- Education: PhD Stony Brook University; MSc University of Kansas; BA Boston University;
- Known for: Research on extracellular RNA; biomarkers in neurological diseases;
- Awards: Outstanding Women in Business (2022)
- Scientific career
- Fields: Neurogenomics, extracellular RNA, neurodegenerative diseases
- Workplaces: Translational Genomics Research Institute; Center for Noninvasive Diagnostics;

= Kendall Van Keuren-Jensen =

American neurogenomics researcher

Kendall Van Keuren-Jensen is an American neurogenomics researcher known for her work in the field of extracellular RNA and its implications in neurological diseases.

She currently serves as the Vice President of Research and Professor in the Neurogenomics Division at the Translational Genomics Research Institute, where she also holds the position of director of the Center for Noninvasive Diagnostics.

== Education ==
Van Keuren-Jensen  received her PhD from Stonybrook University at Cold Spring Harbor Laboratory in New York, where she studied the role of activity-regulated genes in synaptic transmission and neuronal morphology with Dr. Hollis Cline.

She also has a Master’s degree in pharmacology and toxicology from the University of Kansas, and she double majored in biology and anthropology at Boston University.

== Career ==
At Phoenix’s Tgen, Dr Van Keuren-Jensen’s lab examined dysregulated RNAs in neurodegenerative disease, including the RNA cargo of extracellular vesicles, using several sequencing platforms and a diverse set of bioinformatics tools for analysis.

In 2015, Van Keuren-Jensen was a principal investigator on a National Institutes of Health (NIH) grant awarded through the Extracellular RNA Communication Program to support research on methods for detecting and treating brain injury caused by intracerebral hemorrhage.

In 2021, Van Keuren-Jensen served as a co-investigator on a National Institutes of Health (NIH) R01 grant that supported research into the role of immune cells in amyotrophic lateral sclerosis (ALS) and frontotemporal dementia (FTD).

In 2022, Van Keuren-Jensen was a co-investigator on a National Institutes of Health (NIH) R21 grant supporting research into the use of stem cell models to differentiate subtypes of Lewy body dementia.

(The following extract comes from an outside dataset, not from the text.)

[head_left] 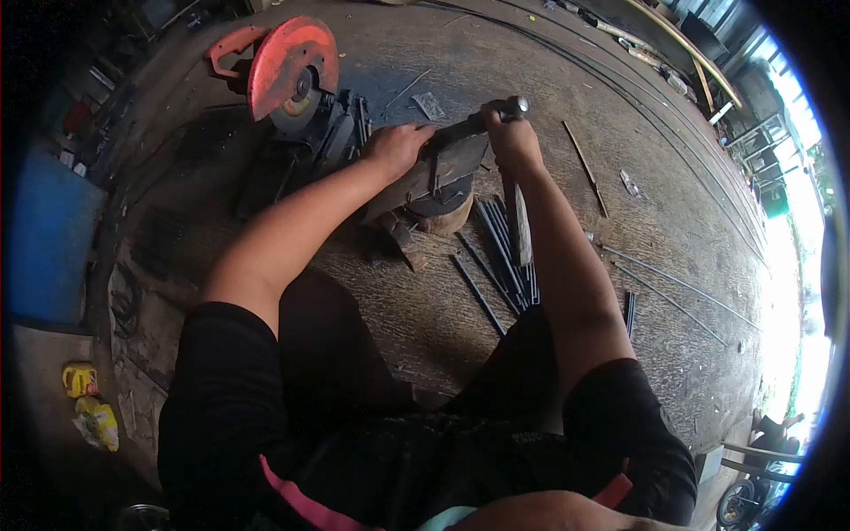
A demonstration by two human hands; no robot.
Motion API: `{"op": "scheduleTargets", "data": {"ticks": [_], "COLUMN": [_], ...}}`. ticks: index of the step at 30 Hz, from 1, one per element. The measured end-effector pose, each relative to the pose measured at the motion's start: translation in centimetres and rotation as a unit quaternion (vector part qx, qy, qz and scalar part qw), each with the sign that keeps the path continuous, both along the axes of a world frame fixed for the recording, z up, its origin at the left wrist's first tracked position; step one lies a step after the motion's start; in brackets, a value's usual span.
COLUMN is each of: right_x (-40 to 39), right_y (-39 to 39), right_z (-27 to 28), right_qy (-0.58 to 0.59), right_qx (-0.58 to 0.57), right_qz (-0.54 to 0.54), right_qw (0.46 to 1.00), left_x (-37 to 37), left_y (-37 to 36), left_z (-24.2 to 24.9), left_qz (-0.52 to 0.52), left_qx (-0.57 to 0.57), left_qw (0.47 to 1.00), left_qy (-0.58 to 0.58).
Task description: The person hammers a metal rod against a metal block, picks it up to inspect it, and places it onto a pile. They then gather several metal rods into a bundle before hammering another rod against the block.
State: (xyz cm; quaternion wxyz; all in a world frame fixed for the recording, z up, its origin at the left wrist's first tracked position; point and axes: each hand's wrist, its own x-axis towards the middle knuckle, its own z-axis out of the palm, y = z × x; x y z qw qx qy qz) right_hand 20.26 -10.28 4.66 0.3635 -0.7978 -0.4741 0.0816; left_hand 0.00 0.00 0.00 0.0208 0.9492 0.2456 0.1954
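The hammer (521, 232) points its handle toward the wearer (425, 460), right of the wooden block (450, 219), long axis running away; the right hand (511, 142) wraps its fingers near the head (517, 108). The left hand (396, 148) touches the metal plate (462, 162); finger pinch unclear

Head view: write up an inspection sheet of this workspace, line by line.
Surface: brown floor, worn and stained.
Job's things: dark metal piece tilted over a round block; hammer, its head at the right hand; dark rods loosely bunched nearby.
Clutter: clear plastic scrap beyond the left hand, another to the right; loose stick.
Grippers: right hand closed around the hammer; left hand on the metal piece's edge, grip unclear.
Cables: dark coil at left, cable or hose unclear.
Surroundings: saw with red guard, blue panel, yellow packets, wheel at lower right.
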Motion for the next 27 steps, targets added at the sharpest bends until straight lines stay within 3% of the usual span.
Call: {"op": "scheduleTargets", "data": {"ticks": [2,3,6,9,12,13,14,15,17,19,21,24,27], "right_x": [0.5,1.4,0.6,-1.8,-1.0,-1.7,-1.7,-1.4,-0.8,-1.0,0.2,4.1,-0.7], "right_y": [0.7,-2.3,-1.9,-3.8,-3.0,-2.7,-2.2,-1.7,-1.8,-3.1,-3.3,-2.2,-6.2], "right_z": [-0.2,0.5,5.3,11.4,10.1,8.9,6.8,3.9,-1.0,0.7,2.6,4.3,13.8], "right_qy": [0.119,0.103,0.083,0.092,0.01,0.016,-0.063,-0.009,0.035,0.085,0.031,0.046,0.113], "right_qx": [-0.053,-0.092,0.155,0.371,0.412,0.4,0.277,0.147,0.004,-0.009,-0.056,0.166,0.363], "right_qz": [-0.024,-0.032,-0.02,0.006,-0.013,-0.002,-0.039,-0.039,-0.004,0.0,-0.032,-0.025,-0.021], "right_qw": [0.991,0.99,0.984,0.924,0.911,0.916,0.958,0.988,0.999,0.996,0.997,0.985,0.924], "left_x": [-0.6,0.3,-0.4,-0.3,0.1,0.1,0.2,0.2,0.6,0.3,0.4,0.5,0.2], "left_y": [1.1,-2.2,-1.2,-1.0,-0.7,-0.8,-1.0,-1.3,-1.2,-2.0,-2.0,-1.5,-1.1], "left_z": [0.0,-1.4,0.2,0.0,-0.5,-0.3,0.0,-0.3,-0.4,0.3,0.7,0.4,-0.2], "left_qz": [0.004,0.003,0.007,-0.005,-0.006,0.005,0.015,0.015,0.031,0.039,0.03,0.028,-0.007], "left_qx": [0.031,-0.008,0.029,-0.006,-0.021,-0.021,-0.02,-0.021,-0.038,-0.052,-0.044,-0.033,-0.025], "left_qw": [0.999,1.0,0.999,1.0,1.0,1.0,0.999,0.999,0.999,0.998,0.999,0.998,1.0], "left_qy": [-0.008,-0.023,-0.011,-0.014,-0.016,0.007,0.028,0.026,0.006,0.018,0.014,0.042,-0.003]}}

In 2024, she was appointed as a senior scientist and lead for the Neurogenomics and Diagnostics Unit at the National Institute on Aging's Center for Alzheimer's and Related Dementias (CARD). In January 2025, she was named the acting director,

However in March 2025, she was among several staff members terminated as she was still tagged as a probationary employee.

== Research ==
Keuren-Jensen's research includes investigation into chronic traumatic encephalopathy, CTE, where she headed a study to find out if biomarkers indicating CTE can be found in the blood, urine, or saliva of the living.

== Awards ==

- Outstanding Women in Business 2022: Phoenix Business Journal
- PLOS ONE Publication Recognition (2014): Her paper on potential RNA biomarkers for Alzheimer's disease was highlighted by the Translational Genomics Research Institute (TGen) for its impact.